We characterize the solution to the entropically regularized optimal transport problem by a well-posed ordinary differential equation (ODE). Our approach works for discrete marginals and general cost functions, and in addition to two marginal problems, applies to multi-marginal problems and those with additional linear constraints. Solving the ODE gives a new numerical method to solve the optimal transport problem, which has the advantage of yielding the solution for all intermediate values of the ODE parameter (which is equivalent to the usual regularization parameter). We illustrate this method with several numerical simulations.
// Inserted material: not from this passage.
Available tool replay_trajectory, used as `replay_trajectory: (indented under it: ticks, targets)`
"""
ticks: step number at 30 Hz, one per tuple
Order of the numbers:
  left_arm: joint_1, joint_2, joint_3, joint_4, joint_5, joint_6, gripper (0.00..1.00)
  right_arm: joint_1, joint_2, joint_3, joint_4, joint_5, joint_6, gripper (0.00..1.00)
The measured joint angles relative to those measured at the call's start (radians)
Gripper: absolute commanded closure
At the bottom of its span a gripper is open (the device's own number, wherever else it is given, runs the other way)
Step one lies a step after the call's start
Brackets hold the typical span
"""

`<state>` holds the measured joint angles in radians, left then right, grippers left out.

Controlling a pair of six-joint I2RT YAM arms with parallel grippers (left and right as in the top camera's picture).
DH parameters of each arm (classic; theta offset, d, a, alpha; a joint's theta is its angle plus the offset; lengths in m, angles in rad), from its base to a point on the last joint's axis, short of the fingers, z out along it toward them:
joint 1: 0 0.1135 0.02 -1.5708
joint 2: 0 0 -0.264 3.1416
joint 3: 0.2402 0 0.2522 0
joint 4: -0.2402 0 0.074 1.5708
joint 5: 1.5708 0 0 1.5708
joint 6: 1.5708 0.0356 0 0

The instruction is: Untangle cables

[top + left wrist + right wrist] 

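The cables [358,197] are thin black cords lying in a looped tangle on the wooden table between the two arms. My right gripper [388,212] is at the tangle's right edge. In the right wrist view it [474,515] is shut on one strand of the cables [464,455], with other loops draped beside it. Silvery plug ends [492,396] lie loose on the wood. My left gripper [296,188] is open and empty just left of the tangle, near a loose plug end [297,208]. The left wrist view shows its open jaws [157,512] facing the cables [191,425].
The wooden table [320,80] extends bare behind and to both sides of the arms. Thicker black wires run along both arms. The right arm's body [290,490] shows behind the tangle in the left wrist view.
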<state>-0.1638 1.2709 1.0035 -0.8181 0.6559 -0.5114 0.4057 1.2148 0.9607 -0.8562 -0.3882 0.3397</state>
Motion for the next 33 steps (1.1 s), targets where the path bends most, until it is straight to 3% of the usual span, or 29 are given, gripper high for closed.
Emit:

The formulation of the ODE also allows one to compute derivatives of the optimal cost when the ODE parameter is $0$, corresponding to the fully regularized limit problem in which only the entropy is minimized.

翻译：我们通过一个适定的常微分方程（ODE）刻画了熵正则化最优输运问题的解。该方法适用于离散边际分布与一般代价函数，除双边际问题外，还可推广至多边际问题及附加线性约束的问题。求解该ODE为最优输运问题提供了一种新的数值方法，其优势在于能同时得到ODE参数（等价于通常的正则化参数）所有中间值对应的解。我们通过若干数值模拟验证了该方法。该ODE的构建还使得我们能够计算ODE参数为$0$（对应仅最小化熵的完全正则化极限问题）时最优代价的导数。